* _Work instructions_
Among the entries below, take the line with "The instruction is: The" and the line with "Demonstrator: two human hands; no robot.", and output them and every line between them exactly, with nothing else.

* _Task inputs_
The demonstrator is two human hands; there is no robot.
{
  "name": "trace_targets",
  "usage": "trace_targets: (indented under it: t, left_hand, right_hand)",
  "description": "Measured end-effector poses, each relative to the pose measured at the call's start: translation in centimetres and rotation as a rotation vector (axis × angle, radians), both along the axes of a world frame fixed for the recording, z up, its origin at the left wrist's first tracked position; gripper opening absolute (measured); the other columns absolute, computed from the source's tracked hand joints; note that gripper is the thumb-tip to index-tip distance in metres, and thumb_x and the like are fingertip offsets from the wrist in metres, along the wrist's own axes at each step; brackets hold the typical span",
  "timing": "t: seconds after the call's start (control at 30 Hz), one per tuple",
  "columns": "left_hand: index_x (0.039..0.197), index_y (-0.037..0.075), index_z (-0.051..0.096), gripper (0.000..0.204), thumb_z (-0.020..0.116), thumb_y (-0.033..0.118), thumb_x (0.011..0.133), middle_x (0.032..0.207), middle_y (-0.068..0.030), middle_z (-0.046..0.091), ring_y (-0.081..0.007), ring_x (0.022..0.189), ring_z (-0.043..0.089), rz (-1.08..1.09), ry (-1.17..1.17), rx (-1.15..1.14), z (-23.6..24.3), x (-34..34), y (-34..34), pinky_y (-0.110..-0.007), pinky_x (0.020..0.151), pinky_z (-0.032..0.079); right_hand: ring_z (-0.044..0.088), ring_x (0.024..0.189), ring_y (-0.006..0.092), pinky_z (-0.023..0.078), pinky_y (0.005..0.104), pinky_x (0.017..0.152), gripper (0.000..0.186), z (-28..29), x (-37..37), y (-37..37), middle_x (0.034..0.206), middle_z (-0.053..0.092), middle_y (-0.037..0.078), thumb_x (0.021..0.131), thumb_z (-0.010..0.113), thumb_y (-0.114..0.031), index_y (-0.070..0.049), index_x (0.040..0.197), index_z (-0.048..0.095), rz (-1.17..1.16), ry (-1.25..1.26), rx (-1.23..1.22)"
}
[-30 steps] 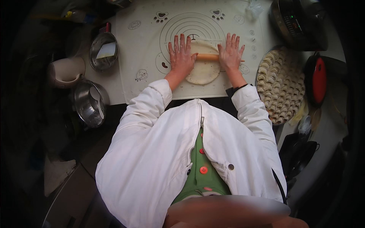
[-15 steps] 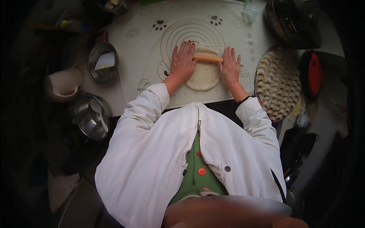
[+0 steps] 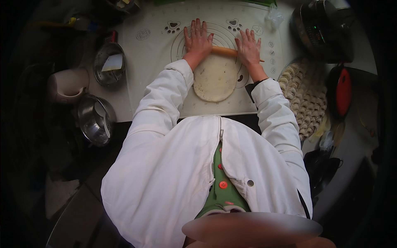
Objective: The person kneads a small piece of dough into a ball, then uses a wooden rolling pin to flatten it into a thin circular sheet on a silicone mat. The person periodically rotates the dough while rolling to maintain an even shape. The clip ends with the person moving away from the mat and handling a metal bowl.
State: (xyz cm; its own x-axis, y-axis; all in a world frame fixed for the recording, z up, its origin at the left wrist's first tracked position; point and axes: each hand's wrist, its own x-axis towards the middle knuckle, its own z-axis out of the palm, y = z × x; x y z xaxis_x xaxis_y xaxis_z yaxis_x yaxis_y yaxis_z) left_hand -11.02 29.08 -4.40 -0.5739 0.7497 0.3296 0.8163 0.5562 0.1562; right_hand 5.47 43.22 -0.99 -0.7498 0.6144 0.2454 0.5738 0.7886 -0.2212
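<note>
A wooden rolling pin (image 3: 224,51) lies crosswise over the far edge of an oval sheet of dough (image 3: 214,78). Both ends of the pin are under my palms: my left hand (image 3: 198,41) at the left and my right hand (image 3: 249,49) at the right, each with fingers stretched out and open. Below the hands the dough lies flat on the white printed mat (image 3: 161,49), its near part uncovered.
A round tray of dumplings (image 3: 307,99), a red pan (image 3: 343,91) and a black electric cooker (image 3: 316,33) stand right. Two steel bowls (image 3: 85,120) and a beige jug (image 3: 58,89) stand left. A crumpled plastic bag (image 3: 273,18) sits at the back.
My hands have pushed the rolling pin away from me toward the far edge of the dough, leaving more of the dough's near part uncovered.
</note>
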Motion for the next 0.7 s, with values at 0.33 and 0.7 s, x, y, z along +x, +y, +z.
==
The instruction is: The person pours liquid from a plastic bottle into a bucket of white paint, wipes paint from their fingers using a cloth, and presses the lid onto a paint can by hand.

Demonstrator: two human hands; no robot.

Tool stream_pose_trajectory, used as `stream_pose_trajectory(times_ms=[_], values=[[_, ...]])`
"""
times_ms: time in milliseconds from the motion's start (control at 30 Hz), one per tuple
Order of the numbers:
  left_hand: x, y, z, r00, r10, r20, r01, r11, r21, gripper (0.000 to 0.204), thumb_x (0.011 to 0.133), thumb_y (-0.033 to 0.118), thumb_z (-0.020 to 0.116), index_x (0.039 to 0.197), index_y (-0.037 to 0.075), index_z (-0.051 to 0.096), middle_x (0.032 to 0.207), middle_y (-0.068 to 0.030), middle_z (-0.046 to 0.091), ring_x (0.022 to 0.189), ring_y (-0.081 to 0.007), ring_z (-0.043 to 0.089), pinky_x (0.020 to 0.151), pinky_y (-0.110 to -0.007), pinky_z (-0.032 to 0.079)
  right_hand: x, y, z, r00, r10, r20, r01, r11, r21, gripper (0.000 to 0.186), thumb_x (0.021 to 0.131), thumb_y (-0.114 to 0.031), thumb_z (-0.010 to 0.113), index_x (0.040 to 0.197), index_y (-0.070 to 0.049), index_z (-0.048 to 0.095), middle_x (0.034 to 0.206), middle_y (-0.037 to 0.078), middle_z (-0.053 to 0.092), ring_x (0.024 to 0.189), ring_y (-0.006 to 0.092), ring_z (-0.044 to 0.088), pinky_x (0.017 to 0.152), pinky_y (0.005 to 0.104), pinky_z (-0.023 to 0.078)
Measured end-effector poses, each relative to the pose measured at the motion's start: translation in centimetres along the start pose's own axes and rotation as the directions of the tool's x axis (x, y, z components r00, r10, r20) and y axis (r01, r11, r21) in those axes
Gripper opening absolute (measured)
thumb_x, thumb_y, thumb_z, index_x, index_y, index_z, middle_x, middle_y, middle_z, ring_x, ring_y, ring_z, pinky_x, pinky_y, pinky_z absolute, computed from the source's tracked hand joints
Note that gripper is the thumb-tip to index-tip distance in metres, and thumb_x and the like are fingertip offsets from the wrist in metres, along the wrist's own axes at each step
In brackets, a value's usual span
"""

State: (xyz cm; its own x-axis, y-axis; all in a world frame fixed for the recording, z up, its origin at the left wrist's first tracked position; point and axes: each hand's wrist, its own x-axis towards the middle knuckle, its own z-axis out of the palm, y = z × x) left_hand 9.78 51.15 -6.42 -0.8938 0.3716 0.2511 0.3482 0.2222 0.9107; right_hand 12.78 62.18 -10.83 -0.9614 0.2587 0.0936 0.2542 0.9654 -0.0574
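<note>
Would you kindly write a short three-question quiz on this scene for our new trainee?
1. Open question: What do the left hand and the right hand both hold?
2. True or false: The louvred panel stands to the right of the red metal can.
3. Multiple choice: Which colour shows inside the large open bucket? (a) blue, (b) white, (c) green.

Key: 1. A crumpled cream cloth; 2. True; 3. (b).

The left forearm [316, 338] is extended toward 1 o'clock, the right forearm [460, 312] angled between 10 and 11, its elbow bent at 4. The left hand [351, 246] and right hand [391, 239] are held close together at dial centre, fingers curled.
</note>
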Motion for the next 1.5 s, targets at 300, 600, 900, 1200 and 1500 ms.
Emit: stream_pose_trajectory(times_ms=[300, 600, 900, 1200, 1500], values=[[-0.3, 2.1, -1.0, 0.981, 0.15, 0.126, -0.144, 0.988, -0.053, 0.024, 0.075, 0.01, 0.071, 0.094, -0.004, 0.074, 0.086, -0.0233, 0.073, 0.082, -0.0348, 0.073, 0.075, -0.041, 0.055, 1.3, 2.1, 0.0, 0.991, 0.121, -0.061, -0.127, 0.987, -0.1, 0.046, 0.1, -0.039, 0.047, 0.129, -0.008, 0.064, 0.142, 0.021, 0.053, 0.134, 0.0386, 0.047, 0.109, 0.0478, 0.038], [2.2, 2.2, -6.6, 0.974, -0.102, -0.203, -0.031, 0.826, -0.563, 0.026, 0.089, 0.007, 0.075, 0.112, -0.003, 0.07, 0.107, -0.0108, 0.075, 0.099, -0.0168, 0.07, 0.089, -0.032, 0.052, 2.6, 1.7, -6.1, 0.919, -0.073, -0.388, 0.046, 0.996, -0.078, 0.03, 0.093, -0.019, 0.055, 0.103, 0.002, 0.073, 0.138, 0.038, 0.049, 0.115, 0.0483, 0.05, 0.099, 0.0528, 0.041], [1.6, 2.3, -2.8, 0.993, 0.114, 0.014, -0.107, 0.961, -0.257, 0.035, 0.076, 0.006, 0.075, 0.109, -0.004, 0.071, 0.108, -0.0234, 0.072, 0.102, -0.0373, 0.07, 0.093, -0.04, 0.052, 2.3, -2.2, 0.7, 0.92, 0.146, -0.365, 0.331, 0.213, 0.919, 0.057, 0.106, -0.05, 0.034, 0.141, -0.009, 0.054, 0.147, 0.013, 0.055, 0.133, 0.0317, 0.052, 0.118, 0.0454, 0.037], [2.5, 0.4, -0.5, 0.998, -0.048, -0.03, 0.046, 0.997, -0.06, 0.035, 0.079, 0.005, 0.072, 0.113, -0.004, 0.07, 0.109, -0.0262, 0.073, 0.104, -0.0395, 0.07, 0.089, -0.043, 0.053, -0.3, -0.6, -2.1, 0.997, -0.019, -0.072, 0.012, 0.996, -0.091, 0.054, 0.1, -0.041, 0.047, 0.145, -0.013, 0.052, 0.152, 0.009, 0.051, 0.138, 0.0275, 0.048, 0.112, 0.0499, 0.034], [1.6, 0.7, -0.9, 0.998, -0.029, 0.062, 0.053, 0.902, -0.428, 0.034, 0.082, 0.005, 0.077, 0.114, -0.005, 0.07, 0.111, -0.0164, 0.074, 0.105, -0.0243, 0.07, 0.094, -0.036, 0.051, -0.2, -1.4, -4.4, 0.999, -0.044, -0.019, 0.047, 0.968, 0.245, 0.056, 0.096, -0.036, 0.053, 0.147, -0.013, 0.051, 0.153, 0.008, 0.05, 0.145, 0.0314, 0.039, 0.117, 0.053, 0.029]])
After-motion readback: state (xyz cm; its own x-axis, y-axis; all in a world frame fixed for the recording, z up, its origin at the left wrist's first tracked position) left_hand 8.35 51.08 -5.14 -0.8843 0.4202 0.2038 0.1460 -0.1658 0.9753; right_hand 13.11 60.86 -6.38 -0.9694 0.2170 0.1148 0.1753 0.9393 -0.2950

* _Output for this exercise_
The instruction is: The person pours liquid from a plastic bottle into a bucket of white paint, wipes paint from their fingers using a cloth, and presses the lid onto a paint can by hand.

Demonstrator: two human hands; no robot.

That completes the response to the exercise.